Question : Please implement a function that inputs an integer and outputs the number of 1s in the binary representation of the number. For example, 9 in binary is 1001, and 2 bits are 1. So if you enter 9, the function outputs 2.
Idea : first determine whether it is 0, if it is not 0, there is at least one 1, set a variable to count the number of 1, then subtract 1 from the binary number, and do an AND operation with the original number after the subtraction, so that this 1 will be disappear. Repeat this, incrementing this variable by 1 each time, until all 1s disappear.
Example: 1100. Judgment is not 0, so the variable is +1, and then subtracted by 1, it becomes 1011, and then with 1100 to get 1000, the variable is +1 again, and then 1000 is subtracted by 1, to get 0111, and then with 1000 to do the AND operation, get 0, end. Get 2 1s.
Test cases :
1. Positive numbers (including boundary values 1, 0x7FFFFFFF).
2. Negative numbers (including boundary values 0x80000000, 0xFFFFFFFF).
3.0
#include<iostream>
using namespace std;
int NumberOf1(int n)
{
int count = 0;
while (n)
{
++count;
n = (n - 1) & n;
}
return count;
}
//测试
void test1()
{
int n1 = 1;
int n2 = 0x7FFFFFFF;
int count1 = NumberOf1(n1);
int count2 = NumberOf1(n2);
cout << count1 << endl;
cout << count2 << endl;
}
void test2()
{
int n1 = 0x80000000;
int n2 = 0xFFFFFFFF; //取反加1
int count3 = NumberOf1(n1);
int count4 = NumberOf1(n2);
cout << count3 << endl;
cout << count4 << endl;
}
void test3()
{
int n = 0;
cout << NumberOf1(n) << endl;
}
int main()
{
test1();
test2();
test3();
return 0;
}
Related topics :
Topic : Use a statement to determine whether an integer is a power of 2.
Idea : If a positive number is an integer power of 2, then only one of its binary representations is 1, and all other bits are 0. According to the previous analysis, after subtracting 1 from this integer and then doing an AND operation with itself, the only 1 in this integer will become 0.
Question : Input two integers m and n, and calculate how many bits in the binary representation of m need to be changed to get n. For example, the binary representation of 10 is 1010, and the binary representation of 13 is 1101. You need to change 3 bits in 1010 to get 1101.

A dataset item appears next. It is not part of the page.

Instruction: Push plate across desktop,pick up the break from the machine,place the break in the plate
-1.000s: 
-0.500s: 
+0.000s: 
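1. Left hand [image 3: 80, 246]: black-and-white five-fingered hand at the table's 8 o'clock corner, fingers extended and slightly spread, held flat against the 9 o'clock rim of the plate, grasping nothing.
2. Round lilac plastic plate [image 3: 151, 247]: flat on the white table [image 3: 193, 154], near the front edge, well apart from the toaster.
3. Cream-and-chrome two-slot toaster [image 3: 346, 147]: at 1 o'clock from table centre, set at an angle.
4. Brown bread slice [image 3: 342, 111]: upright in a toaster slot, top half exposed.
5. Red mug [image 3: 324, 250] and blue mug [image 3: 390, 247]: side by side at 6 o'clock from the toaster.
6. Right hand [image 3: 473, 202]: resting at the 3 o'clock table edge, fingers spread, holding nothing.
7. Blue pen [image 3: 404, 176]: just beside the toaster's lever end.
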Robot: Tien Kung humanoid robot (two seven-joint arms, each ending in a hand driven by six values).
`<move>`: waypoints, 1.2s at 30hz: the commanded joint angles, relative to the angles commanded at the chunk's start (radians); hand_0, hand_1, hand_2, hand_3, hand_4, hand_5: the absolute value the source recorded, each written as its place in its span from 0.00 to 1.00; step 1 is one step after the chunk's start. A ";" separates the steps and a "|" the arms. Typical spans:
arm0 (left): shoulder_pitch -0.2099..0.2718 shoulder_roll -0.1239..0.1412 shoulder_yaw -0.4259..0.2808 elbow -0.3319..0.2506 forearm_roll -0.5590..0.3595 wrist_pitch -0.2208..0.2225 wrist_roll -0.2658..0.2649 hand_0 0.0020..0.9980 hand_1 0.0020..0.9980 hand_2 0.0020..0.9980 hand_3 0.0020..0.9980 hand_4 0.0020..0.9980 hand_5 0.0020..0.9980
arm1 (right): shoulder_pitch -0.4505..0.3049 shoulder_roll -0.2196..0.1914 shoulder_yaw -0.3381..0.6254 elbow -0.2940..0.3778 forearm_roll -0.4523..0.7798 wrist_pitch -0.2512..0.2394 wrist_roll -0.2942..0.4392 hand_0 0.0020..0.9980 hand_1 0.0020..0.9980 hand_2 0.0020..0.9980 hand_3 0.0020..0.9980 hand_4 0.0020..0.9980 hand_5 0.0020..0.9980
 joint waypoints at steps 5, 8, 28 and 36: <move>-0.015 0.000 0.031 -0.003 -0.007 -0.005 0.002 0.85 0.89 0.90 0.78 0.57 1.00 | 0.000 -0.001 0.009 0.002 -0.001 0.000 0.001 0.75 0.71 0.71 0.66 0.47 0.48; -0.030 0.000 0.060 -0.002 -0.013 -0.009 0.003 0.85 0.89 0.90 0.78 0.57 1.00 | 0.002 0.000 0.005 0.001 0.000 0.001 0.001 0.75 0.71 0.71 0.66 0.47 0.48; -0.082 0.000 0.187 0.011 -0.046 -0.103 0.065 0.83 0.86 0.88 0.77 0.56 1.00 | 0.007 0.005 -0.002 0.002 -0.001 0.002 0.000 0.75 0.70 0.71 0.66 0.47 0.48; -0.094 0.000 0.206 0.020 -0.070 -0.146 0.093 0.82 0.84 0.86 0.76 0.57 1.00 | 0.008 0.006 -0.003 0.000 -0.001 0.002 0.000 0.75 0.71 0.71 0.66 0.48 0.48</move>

Idea : The first step is to find the XOR of these two numbers, and the different bits will be 1, and the second step is to count the number of 1s.
By analogy :
subtract 1 from an integer and then perform a bitwise AND operation with the original integer. The result is equivalent to changing the rightmost 1 in the binary representation of the integer to 0. Many binary problems can be solved with this idea.